▶ **What to produce**
All lines with the word "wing" are to be found and copied from the listing.

▶ **Task inputs**

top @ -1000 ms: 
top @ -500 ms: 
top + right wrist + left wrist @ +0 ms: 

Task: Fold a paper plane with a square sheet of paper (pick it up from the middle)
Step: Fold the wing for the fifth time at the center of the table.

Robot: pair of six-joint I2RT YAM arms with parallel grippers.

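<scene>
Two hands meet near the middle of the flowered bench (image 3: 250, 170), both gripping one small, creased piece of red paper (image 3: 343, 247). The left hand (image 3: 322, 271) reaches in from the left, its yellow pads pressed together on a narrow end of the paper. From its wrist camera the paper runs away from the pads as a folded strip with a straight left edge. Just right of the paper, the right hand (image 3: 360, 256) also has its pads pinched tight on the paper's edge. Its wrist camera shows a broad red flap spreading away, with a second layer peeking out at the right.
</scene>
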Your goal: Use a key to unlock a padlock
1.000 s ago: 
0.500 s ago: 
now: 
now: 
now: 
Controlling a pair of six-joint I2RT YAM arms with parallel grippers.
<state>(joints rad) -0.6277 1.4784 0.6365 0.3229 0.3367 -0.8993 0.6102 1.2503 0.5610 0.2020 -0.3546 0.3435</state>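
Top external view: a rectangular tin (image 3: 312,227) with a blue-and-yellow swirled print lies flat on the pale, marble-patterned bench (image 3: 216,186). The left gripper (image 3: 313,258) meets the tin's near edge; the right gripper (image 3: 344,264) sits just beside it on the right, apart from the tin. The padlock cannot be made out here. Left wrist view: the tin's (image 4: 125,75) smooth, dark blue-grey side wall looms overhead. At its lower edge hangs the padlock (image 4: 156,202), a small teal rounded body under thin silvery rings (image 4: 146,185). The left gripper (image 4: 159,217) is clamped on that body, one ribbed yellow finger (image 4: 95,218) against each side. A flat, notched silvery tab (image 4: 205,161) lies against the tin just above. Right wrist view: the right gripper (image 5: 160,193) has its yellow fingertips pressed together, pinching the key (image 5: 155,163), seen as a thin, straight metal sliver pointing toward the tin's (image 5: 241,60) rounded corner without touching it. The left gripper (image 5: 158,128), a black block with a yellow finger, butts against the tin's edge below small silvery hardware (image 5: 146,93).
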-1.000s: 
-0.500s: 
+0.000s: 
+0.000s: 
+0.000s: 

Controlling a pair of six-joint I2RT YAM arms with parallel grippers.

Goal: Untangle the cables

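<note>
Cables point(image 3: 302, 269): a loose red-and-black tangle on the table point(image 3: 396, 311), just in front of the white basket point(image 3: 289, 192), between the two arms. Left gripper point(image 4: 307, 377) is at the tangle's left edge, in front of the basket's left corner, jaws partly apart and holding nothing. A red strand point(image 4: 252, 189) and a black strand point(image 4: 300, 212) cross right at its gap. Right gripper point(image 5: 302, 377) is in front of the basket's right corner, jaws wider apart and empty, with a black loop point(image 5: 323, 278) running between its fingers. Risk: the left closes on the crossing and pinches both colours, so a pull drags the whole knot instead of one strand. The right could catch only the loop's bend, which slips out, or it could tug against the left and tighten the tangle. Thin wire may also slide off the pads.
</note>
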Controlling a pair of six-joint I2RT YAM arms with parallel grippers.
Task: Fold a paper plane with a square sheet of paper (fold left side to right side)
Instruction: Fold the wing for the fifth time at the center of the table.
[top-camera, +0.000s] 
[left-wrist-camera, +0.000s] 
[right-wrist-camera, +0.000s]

▶ **Response to the exercise**
Step: Fold the wing for the fifth time at the center of the table.
Instruction: Fold the wing for the fifth time at the center of the table.

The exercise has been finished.